* Required action: For this exercise, retype all the data exactly and exclude every image.

* Supplied data:
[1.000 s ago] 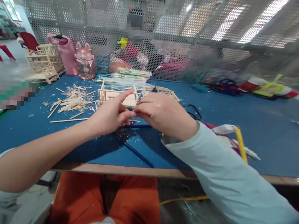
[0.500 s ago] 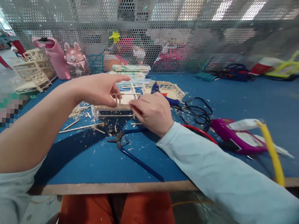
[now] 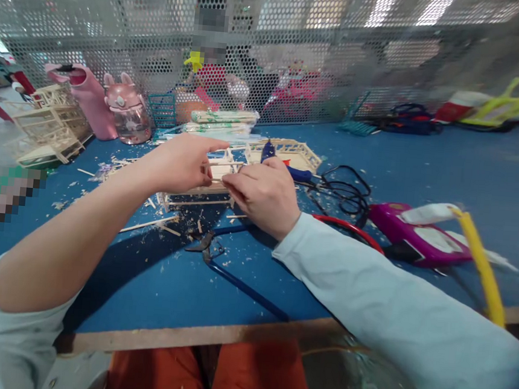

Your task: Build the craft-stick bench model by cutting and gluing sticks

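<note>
Left hand (image 3: 178, 162) was at stick frame (image 3: 221, 172), grip unclear; right hand (image 3: 266, 192) had fingers pressed together. Plastic packs (image 3: 242, 130) near worktop's (image 3: 151, 294) far edge held sticks (image 3: 225, 117).

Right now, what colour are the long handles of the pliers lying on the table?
The handles are blue, showing best in the head view.

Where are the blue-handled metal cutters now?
Head view, slightly left of centre: the blue-handled cutters lie on the blue tabletop, in front of the pale wooden stick frame.
</note>
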Action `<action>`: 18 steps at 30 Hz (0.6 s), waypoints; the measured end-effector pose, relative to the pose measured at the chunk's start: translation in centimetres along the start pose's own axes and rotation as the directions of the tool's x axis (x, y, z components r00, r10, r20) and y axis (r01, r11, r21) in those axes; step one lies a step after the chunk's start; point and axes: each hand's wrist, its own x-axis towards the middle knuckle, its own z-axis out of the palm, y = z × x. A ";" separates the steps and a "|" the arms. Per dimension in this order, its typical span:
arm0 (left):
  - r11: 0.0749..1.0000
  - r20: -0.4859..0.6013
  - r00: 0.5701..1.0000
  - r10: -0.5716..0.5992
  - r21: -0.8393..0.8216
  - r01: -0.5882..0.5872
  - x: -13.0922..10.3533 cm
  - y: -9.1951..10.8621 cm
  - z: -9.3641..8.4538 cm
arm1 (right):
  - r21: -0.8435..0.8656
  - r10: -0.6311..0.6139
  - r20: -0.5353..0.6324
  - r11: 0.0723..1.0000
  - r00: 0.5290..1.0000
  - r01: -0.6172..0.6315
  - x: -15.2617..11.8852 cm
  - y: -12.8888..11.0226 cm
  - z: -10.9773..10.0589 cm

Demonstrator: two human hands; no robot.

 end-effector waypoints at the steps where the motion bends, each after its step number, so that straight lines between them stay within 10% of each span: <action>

* Exercise answer:
[1.000 s ago] 
[0.500 s ago] 
[now] 

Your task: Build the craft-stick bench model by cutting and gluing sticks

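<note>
Left hand (image 3: 178, 162) was at stick frame (image 3: 221, 172), grip unclear; right hand (image 3: 266, 192) had fingers pressed together. Plastic packs (image 3: 242, 130) near worktop's (image 3: 151, 294) far edge held sticks (image 3: 225, 117).

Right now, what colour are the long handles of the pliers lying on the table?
The handles are blue, showing best in the head view.

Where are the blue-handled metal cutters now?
Head view, slightly left of centre: the blue-handled cutters lie on the blue tabletop, in front of the pale wooden stick frame.
</note>
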Action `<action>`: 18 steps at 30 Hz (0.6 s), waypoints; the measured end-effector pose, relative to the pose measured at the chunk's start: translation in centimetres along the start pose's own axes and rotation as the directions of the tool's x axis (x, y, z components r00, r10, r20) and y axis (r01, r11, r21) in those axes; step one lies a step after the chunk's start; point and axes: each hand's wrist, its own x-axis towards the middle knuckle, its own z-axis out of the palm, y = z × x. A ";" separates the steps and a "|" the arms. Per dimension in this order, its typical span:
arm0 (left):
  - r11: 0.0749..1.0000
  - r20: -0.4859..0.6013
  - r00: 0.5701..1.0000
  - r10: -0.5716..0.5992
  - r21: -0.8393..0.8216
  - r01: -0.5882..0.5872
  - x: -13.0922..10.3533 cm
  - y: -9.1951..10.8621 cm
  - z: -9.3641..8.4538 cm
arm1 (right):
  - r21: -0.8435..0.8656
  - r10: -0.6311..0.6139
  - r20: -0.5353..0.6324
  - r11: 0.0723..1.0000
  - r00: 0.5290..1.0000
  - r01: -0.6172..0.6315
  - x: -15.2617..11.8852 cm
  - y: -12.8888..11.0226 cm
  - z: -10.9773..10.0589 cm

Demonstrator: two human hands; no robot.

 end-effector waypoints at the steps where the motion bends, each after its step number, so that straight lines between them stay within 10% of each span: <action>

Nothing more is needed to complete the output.